Et si cette erreur a été possible, c’est parce que dans la matrice il y avait cette « forme » d’une poussée partie de la zone quechua pour se cristalliser politiquement comme affirmation populaire et nationale, au moyen d’un volontarisme affirmé.
Les traîtres et capitulards ne se sont pas présentés à travers la trahison et la capitulation, mais en apparence comme en continuité avec la « poussée » quechua et le volontarisme.
La faille dans le dispositif du Parti Communiste du Pérou a permis à la contre-révolution de prendre une forme « de gauche » – un piège terrible, qui a fonctionné d’autant plus que regardant le contenu, la ligne rouge a cru que c’était une ligne opportuniste de droite, se rendant ce faisant incapable de la combattre politiquement.
Voilà pourquoi le détour dont a parlé Gonzalo après son arrestation, dans son fameux discours depuis une cage où on l’avait enfermé en tenue de bagnard, s’avère bien plus long que prévu : le Parti Communiste du Pérou doit se reconstruire, ayant été démantelé dans cette séquence.
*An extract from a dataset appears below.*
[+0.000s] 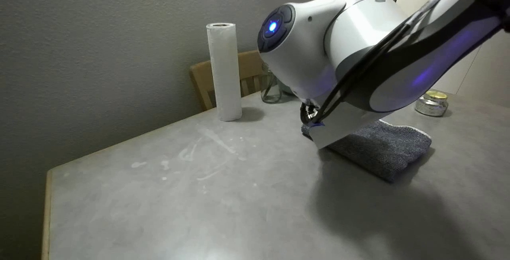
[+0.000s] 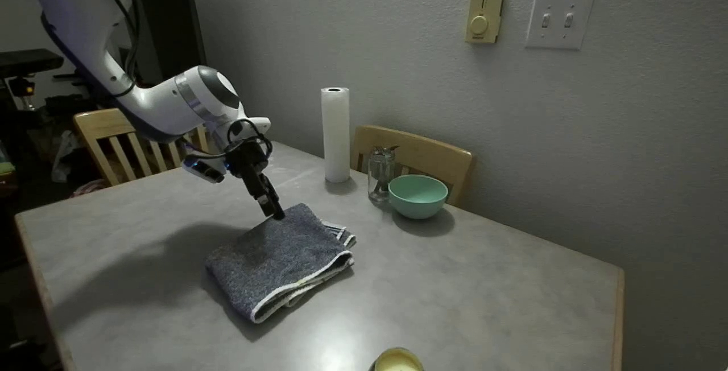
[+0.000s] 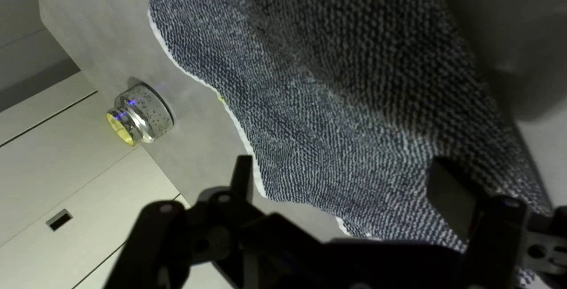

Il a été battu politiquement.
Voilà pourquoi, également, les apports du Parti Communiste du Pérou, dans leur dimension universelle, sont valables. La pensée Gonzalo elle-même est valable au Pérou – elle n’a pas été défaite idéologiquement, mais sur le terrain politique, en raison des erreurs du Parti dans la lutte entre deux lignes dans le cadre de la nouvelle situation.